After this necessarily brief introduction, and in the hope that “a reductive identification of the PSM is possible” (Metzinger, 2008), we will offer a description of processes realizing2 phenomenally transparent or opaque mental states in the active inference formulation. This will have implications for how we may or may not conceive of a possible implementation of PSMs, to which the transparency-opacity distinction is fundamental.
Phenomenal Transparency-Opacity as Precision Estimation for Active Inference
Active inference can be situated within a larger ‘free-energy principle,’ along which any living system will actively try to remain in a set of unsurprising states by performing inference; i.e., model selection and inversion (Friston, 2010; cf. Hohwy, 2013; Clark, 2015). The models in play here are generative models – probabilistic (predictive) mappings from causes (e.g., latent or hidden states of the world) to consequences (e.g., sensory observations, Friston et al., 2017a). If stacked, they yield a deep or hierarchical generative model (HGM), in which higher levels contextualize lower levels, and lower levels provide evidence for higher levels. In this scheme, free energy minimization corresponds to maximizing Bayesian model evidence, which implies a notion of ‘self-evidencing’ (i.e., a Bayes-optimal model – a free energy minimizing agent – will always try to maximize evidence for itself, Hohwy, 2016; Kirchhoff et al., 2018). The HGMs of interest in this paper are implemented in the human brain (for the detailed neuroanatomical implementation, see Bastos et al., 2012; Friston et al., 2017a,b,c; Parr and Friston, 2017a,b).
Under a popular algorithmic scheme known as predictive coding (Srinivasan et al., 1982), free energy (‘surprise’) is approximated in the form of precision-weighted prediction error signals, which are passed from lower to higher levels to update the model’s ‘beliefs’ about its environment, which in turn issue predictions to suppress prediction errors in lower levels (Friston, 2010). Note that we use the term ‘belief’ to refer to a conditional expectation (i.e., probabilistic representation) encoded by neuronal activity, rather than in the folk-psychological sense. This hierarchical scheme of recurrent message passing notably implies that increasingly higher-level beliefs represent increasingly abstract states of the environment at increasingly broad time scales. In such deep architectures, balancing the relative dominance of prior beliefs or sensory evidence (i.e., prediction errors) across the entire hierarchy is accomplished by weighting the ascending prediction errors by their precision. This means precision has to be estimated and deployed (at each level of the hierarchy): a process that is equated with attention (Feldman and Friston, 2010). Perceptual inference, under these principles, associates conscious experience with the ‘explanation’ for the sensorium that minimizes prediction error throughout the hierarchy (Hohwy, 2013; Seth et al., 2016).

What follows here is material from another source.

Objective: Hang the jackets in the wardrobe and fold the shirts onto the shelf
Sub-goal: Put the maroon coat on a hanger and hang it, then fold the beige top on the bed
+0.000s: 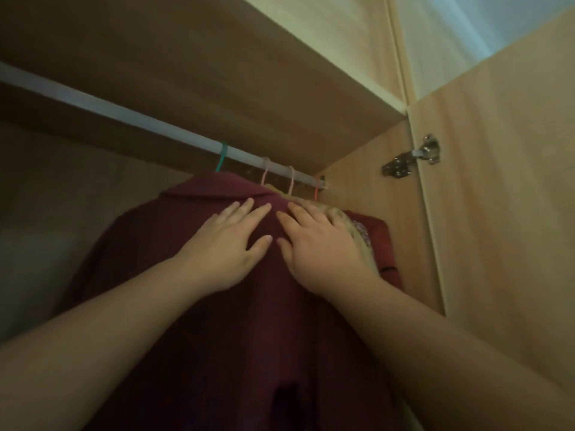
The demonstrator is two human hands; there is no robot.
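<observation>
Hem of the maroon jacket (249,353) is cut off; left hand (217,250) and right hand (323,247) press it flat-fingered.

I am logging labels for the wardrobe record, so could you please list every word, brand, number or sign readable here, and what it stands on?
No text can be read anywhere.
Maroon jacket under the left hand and right hand: no label shows.
Metal hinge: no legible marking.
Pale garment: pinkish pattern, too blurred to tell if it is lettering.
</observation>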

Planning and Selecting Optimal Actions
Active inference extends this scheme by noting action offers another way to minimize prediction errors or surprise; i.e., sampling sensory data in a way that corresponds to the model’s beliefs. Acting thus involves both generating a prediction of the sensory input expected to result from intended movement, and ‘fulfilling’ this prediction by executing the movement, thus effectively suppressing a prediction error signal that would otherwise emerge (Friston et al., 2010; Adams et al., 2013a; Brown et al., 2013; Seth and Friston, 2016).

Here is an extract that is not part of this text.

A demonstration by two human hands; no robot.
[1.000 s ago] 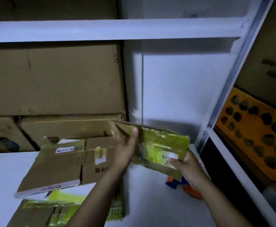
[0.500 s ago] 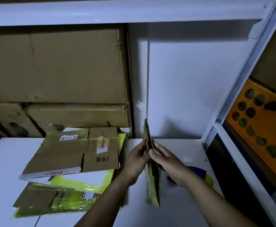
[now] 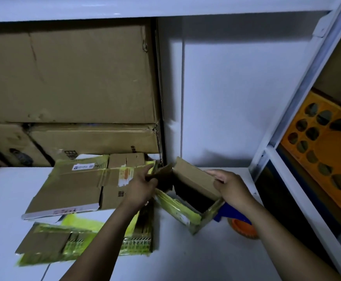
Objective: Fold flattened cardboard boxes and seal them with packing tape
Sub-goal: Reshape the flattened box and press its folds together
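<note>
Above the white tabletop [image 3: 206, 256], the left hand [image 3: 142, 188] is pinching a ragged brown flap of the small cardboard box [image 3: 194, 179], while the right hand [image 3: 233, 188] is gripping its opposite wall, fingers curled over the edge. The box is gaping open as a squarish corrugated tube banded with glossy yellow tape. A blue-and-orange tape dispenser [image 3: 231, 214] is lying half hidden behind the right wrist. Flattened boxes [image 3: 70, 187] are lying under the left forearm, and big dented cartons [image 3: 74, 78] are standing stacked behind
</note>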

Crucially, active inference must also entail the selection of optimal actions, i.e., it must include beliefs about which course of action will be optimal in a given context. Hence the agent’s model must be able to entertain ‘counterfactually rich’ representations; i.e., beliefs about several alternative potential actions and the states of affairs that these actions would bring about (Friston et al., 2014, 2017c; Seth, 2014; Pezzulo, 2017; cf. Powers, 1973/2005). This issue has recently been addressed by a formulation of an active inference in terms of minimizing expected free energy under different courses of action (Friston et al., 2017b,c; Parr and Friston, 2017a,b). This is formally identical to Bayesian model selection among potential courses of action (i.e., policies), based on their expected free energy (evaluated in the light of prior beliefs and preferences, Parr and Friston, 2017b). Policy selection thus entails selecting a sequence of actions, whose effects on state transitions will be more or less precise.

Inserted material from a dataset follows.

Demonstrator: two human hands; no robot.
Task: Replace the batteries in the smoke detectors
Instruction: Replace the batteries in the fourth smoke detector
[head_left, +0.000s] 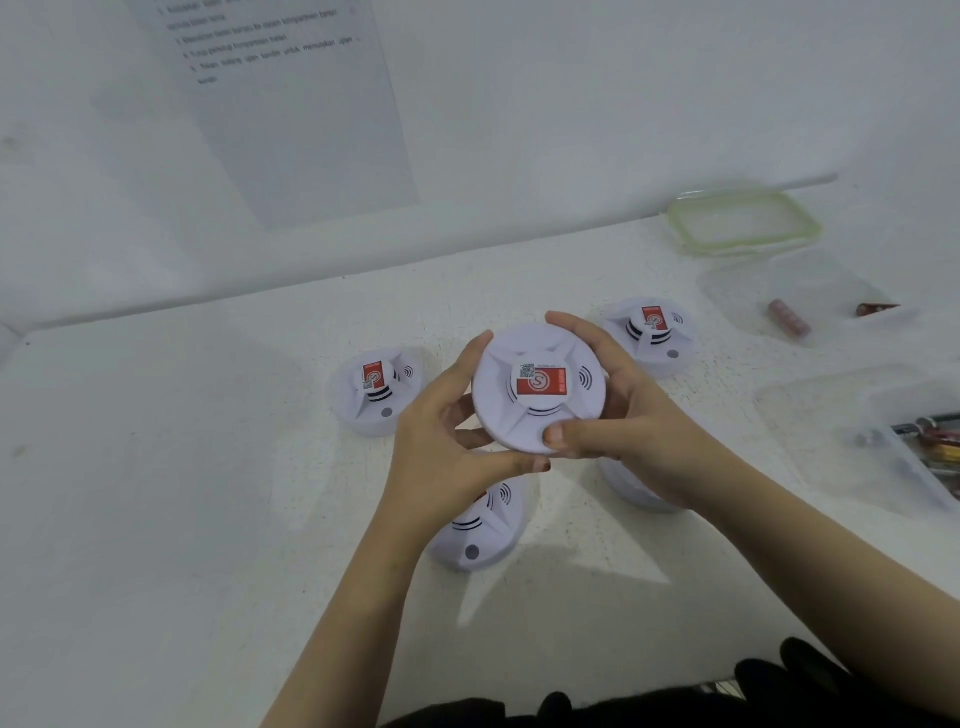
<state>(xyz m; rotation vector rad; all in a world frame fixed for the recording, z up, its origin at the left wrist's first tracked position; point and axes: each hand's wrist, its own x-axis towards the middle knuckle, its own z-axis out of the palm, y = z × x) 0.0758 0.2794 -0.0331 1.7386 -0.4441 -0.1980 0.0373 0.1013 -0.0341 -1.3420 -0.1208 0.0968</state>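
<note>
I hold a round white smoke detector (537, 387) with a red label, raised above the table, its face toward me. My left hand (447, 431) grips its left and lower rim, thumb under the front edge. My right hand (618, 410) grips its right rim, with the thumb on the lower face. Three more detectors lie on the white table (182, 493): one at left (376, 389), one at back right (652, 332), one below my hands (480, 525). A further white one (631, 488) is mostly hidden under my right wrist.
A clear tub (810, 299) at right holds a pinkish battery (789, 317). Behind it lies a green-rimmed lid (743, 221). Another clear tub (893, 441) at the right edge holds several batteries. A printed instruction sheet (291, 104) hangs on the wall.
</note>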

This has an important implication, from which much of our argument follows: policies necessarily entail a specification of the precision of (action-dependent) changes in hidden states that we are trying to infer. Formally, this means policies or beliefs about action entail expectations about precision. Therefore, expectations about precision are an inherent part of a policy. Heuristically, this means placing confidence in the consequences of action is an inherent part of the policies from which we select our actions. This implies that we cannot place confidence in our policies because this would induce another policy (of policies) and an infinite regress3. In what follows, we will consider the deployment of expected precision or confidence, entailed by policy, in terms of introspective attention and ‘mental’ action.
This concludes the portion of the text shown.